Find out how many lines of the listing below include "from" and report only that number.

Collected data START

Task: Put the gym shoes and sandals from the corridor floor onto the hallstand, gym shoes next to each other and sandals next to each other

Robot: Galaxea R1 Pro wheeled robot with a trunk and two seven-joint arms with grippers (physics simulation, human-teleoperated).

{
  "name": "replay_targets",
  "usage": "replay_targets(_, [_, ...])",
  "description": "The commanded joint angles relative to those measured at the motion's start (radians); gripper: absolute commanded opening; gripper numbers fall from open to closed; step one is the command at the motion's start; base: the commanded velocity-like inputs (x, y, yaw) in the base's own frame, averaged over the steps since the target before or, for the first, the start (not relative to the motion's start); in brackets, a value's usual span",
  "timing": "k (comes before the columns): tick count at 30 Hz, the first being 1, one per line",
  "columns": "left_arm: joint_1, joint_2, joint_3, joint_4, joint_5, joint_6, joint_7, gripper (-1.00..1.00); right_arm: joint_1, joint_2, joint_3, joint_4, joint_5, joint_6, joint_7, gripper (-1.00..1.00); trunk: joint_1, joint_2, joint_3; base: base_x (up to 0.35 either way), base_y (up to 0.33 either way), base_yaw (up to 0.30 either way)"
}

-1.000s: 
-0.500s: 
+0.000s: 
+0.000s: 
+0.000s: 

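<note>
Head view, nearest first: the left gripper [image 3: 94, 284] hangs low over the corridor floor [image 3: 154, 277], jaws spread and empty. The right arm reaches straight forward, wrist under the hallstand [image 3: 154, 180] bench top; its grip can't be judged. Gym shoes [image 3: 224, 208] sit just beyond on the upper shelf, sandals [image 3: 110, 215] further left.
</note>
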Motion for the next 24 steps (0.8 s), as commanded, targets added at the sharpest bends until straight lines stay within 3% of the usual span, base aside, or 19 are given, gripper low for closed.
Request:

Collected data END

Task output — 2